Chapitre 79

 

 

Jusqu’à présent intégrée au cœur du trône, une haute silhouette statufiée debout dans un linceul de mana noir apparut au milieu des débris. Un homme, svelte, de pur sang ténébreux, ses traits altiers étirés d’une profonde souffrance, les yeux écarquillés. Il semblait figé dans une sorte de stase.

Ce ne pouvait être qu’Arasùl, devina Cellendhyll. Il pressentait que, d’une certaine manière, le seigneur ténébreux  – le vrai, celui-là  – était encore vivant, mais incomplet, privé d’une bonne part de son intégrité. L’Ange commençait à comprendre quelle était la véritable nature de la Belle de Mort.

— Et maintenant ? demanda-t-il.

La Belle avait retrouvé sa forme originelle, celle de cette dague qui l’avait accompagné dans tous ses combats, depuis si longtemps. L’étanchant de sang, de mort, l’abreuvant de ses pouvoirs.

Elle répliqua :

Tu dois…

— Noon ! Cellendhyll ! hurla Estrée.

L’Adhan n’eut pas le temps de se retourner. Ni la dague d’agir.

Un geyser de mana noir frappa Cellendhyll dans les reins, forant un trou fumant dans sa chair qui le traversa de part en part. Projeté en avant, il s’effondra contre la statue d’Arasùl, qu’il macula de son sang.

Durement touché mais toujours debout, campé sur ses jambes, l’Apostat ricanait ; ses paupières et ses lèvres fumaient encore du trait de feu qu’elles venaient de cracher. Son moignon avait déjà cicatrisé, et la plaie de son torse achevait de se refermer.

— Tu croyais qu’il suffisait de deux coups d’épée, fut-elle une lame de pouvoir, pour abattre un Roi-Démon ?

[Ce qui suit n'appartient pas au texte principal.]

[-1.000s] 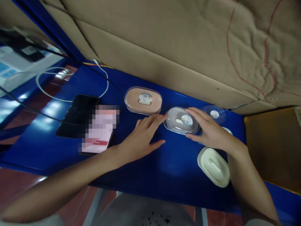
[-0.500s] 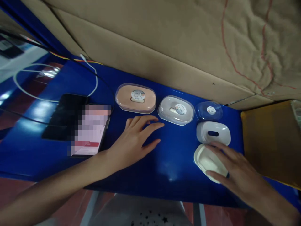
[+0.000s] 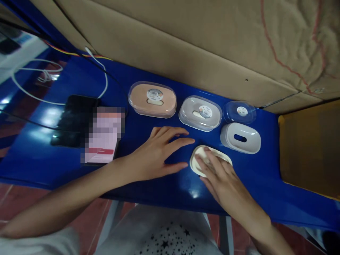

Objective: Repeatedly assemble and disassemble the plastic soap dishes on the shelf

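Observation:
My right hand (image 3: 219, 171) lies over a cream oval soap dish base (image 3: 198, 166), fingers across its top and thumb along its near edge. The palm side is hidden. Left of it, my left hand (image 3: 162, 156) hovers low above the table with fingers apart and nothing in them. A white soap dish tray (image 3: 251, 141) with an oval slot sits beyond the right hand, just in front of a clear lid (image 3: 231, 112) with a round label. Two lidded soap dishes stand further left: a white one (image 3: 186, 115) and a peach one (image 3: 138, 101).
Two phones lie at the left of the blue table (image 3: 159, 191): a dark one (image 3: 74, 120) and one with a lit screen (image 3: 102, 141). A white cable (image 3: 106, 78) runs behind them. A brown cardboard wall (image 3: 186, 49) borders the back; a yellow-brown box (image 3: 310, 148) stands right.
My right hand has slid the cream base left, away from the white tray and toward my left hand. The left hand stays open, slightly further right. The view has shifted a little.

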### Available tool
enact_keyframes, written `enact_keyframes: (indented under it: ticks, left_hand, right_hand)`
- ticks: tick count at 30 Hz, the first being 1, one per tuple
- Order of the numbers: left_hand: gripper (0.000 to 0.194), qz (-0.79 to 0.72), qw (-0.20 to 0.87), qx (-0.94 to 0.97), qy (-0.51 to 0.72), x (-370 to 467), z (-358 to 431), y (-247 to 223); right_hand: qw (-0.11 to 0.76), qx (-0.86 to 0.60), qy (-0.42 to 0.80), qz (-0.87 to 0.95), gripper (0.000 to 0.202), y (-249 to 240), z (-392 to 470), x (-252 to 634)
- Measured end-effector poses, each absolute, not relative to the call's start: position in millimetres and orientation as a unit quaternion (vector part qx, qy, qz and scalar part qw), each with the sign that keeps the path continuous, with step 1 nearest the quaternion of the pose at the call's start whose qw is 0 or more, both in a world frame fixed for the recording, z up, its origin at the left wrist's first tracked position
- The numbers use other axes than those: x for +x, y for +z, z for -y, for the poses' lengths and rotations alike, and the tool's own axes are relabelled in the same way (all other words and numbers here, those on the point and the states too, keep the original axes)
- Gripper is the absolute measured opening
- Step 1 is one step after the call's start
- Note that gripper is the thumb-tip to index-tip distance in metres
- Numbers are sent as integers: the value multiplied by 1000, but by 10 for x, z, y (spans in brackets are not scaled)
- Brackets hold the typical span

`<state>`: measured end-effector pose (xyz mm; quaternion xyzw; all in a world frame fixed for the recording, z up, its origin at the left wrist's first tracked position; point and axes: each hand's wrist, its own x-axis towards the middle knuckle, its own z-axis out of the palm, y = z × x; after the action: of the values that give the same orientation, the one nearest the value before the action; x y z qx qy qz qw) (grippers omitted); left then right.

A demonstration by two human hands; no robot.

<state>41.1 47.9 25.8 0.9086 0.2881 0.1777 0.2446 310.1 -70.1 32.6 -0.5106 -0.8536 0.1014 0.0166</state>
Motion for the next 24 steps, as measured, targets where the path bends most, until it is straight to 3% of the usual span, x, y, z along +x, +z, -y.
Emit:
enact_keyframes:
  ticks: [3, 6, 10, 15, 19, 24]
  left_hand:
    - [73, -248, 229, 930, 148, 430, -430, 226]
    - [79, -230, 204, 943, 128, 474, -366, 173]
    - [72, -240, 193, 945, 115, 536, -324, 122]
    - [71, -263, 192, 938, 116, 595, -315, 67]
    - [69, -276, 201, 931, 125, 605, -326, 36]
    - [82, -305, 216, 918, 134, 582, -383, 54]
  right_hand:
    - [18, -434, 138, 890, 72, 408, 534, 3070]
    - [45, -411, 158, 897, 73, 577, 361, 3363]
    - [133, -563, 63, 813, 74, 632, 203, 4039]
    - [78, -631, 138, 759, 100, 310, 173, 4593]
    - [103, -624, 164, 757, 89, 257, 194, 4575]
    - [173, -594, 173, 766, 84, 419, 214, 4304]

Les deux cœurs de Cellendhyll pompèrent à l’unisson, luttant pour sa survie. L’Adhan comprit que leur combat était perdu d’avance. Il se sentit glisser vers le bas, tenta de se raccrocher à la statue. Trop faible pour y parvenir, il s’écrasa par terre, roulant sur le dos. Délogé par sa chute, le médaillon jaillit hors de son pourpoint et s’emmêla sur le devant de l’armure-crocs. Dans un dernier geste réflexe, Cellendhyll ramena sa Belle contre sa poitrine. À bout d’énergie, il ne put terminer son geste et la dague retomba contre sa blessure.

Étendu aux pieds d’Arasùl, sa bouche laissa échapper une bulle de sang. Son cœur humain cessa de battre, définitivement vaincu. Son cœur de Loki pompa encore, pugnace, mais pour la première fois, il était en train de perdre la lutte.

Ainsi c’est ça la fin… Comme je me sens détaché, soudain… Je n’ai pas peur, je n’éprouve plus de colère. Le moment est venu de partir. La seule chose que je regretterai, la seule également que j’emporterai avec moi dans l’Oubli, c’est Estrée.

Estrée, je viens à peine de découvrir notre amour et je te perds. Pardonne-moi. J’aurai voulu t’apporter ce bonheur que tu mérites, que j’ai cherché toute ma vie sans le trouver.

Estrée…

 

La vision de son Ange mourant avait privé la Fille du Chaos de ses forces, elle s’était effondrée sur elle-même, tassée à côté de Leprín, incapable de rejoindre celui qu’elle aimait. Jamais elle n’avait ressenti une telle douleur, un tel sentiment de perte. Son univers s’écroulait.

— C’est ton tour, Estrée, clama l’Apostat en se retournant sur elle. Tu m’as berné, tu as ruiné mon œuvre. Tu mettras un temps infini à mourir !

La jeune femme se moquait des menaces du démon. Trop désespérée pour être effrayée, elle resta repliée sur elle-même, son corps secoué par les sanglots, son âme brisée par le deuil.